START INPUT MATERIAL

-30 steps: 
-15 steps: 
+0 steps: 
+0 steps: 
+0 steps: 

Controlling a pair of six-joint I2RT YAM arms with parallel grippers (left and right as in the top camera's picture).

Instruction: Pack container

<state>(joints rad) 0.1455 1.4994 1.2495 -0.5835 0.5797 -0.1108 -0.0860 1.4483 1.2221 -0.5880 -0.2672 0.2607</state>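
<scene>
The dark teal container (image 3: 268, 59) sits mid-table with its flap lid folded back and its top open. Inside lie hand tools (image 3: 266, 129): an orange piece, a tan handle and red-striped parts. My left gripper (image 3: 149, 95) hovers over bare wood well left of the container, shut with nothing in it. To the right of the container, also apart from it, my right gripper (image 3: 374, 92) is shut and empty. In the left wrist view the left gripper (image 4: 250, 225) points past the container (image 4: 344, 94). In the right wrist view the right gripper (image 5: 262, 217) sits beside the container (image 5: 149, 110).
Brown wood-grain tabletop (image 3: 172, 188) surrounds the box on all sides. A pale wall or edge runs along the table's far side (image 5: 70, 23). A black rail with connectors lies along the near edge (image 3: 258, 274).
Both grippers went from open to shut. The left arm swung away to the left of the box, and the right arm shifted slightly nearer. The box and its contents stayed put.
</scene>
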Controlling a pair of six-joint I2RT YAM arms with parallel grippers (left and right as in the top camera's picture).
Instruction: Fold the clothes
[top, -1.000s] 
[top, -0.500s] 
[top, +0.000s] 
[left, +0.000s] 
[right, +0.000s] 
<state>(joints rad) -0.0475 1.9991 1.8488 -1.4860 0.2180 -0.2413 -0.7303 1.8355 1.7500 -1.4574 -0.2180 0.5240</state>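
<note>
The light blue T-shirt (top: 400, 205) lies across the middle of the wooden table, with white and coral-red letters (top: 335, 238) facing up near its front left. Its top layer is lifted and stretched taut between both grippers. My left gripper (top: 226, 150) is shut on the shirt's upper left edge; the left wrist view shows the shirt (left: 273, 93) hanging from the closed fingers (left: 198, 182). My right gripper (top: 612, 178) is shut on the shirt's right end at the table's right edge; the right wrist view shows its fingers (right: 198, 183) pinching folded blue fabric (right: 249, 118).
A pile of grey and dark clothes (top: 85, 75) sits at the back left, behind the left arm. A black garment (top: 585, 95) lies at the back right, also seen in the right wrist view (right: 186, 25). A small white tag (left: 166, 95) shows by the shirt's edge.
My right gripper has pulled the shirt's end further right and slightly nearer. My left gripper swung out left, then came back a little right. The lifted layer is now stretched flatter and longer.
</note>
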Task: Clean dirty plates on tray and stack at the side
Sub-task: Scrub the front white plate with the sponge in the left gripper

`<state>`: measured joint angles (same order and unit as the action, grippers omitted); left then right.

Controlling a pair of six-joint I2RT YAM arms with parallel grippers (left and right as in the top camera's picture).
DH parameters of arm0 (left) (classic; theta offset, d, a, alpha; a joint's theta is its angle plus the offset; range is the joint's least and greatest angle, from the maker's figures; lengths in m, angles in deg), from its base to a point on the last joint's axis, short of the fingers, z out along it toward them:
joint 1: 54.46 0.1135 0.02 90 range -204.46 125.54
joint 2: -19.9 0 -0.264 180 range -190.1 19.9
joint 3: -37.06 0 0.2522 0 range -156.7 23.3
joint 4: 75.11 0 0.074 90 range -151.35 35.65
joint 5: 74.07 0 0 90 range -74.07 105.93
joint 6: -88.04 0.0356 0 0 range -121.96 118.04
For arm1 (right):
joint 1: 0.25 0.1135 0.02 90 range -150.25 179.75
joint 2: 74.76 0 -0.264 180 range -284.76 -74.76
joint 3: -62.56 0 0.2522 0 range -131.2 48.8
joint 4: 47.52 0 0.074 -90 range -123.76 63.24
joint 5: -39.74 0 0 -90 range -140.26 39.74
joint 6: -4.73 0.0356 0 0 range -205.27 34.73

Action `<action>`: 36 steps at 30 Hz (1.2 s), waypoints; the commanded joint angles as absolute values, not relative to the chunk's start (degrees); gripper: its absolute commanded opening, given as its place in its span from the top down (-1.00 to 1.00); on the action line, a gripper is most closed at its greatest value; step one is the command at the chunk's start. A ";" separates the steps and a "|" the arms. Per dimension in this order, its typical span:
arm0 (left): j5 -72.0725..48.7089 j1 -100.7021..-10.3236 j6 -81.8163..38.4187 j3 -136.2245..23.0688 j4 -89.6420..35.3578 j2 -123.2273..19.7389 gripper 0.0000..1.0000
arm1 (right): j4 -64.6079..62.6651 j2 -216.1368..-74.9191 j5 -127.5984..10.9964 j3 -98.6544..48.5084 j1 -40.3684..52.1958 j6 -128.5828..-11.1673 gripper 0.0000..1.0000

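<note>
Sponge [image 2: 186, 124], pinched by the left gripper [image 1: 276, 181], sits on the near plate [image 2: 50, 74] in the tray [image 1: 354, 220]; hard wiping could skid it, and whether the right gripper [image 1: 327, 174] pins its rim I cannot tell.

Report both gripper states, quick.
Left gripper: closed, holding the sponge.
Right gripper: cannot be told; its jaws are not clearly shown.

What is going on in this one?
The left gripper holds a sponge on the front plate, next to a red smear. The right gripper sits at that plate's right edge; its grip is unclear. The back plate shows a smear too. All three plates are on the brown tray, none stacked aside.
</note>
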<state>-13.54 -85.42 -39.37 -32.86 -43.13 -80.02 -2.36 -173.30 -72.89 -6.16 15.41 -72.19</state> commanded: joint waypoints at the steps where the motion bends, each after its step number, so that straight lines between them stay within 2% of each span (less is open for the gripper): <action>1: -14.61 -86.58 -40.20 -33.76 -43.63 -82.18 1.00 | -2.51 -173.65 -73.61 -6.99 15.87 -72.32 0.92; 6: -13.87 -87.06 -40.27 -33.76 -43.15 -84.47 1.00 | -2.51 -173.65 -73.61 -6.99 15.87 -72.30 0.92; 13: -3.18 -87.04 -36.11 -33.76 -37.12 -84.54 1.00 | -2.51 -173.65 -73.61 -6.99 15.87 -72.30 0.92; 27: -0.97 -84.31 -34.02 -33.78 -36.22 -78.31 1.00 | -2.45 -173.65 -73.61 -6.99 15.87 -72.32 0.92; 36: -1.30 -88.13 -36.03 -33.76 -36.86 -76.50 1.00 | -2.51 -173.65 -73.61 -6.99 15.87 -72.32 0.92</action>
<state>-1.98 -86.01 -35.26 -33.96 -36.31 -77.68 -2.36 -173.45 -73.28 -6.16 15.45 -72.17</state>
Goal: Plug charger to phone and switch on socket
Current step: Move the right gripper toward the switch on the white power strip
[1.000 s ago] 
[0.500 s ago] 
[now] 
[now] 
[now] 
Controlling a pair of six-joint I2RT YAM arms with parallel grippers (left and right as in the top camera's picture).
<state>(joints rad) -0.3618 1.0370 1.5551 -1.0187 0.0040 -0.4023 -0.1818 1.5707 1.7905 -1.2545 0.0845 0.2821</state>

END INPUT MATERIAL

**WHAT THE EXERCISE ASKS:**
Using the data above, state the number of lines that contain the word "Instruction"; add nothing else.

**COMPLETED TASK:**
2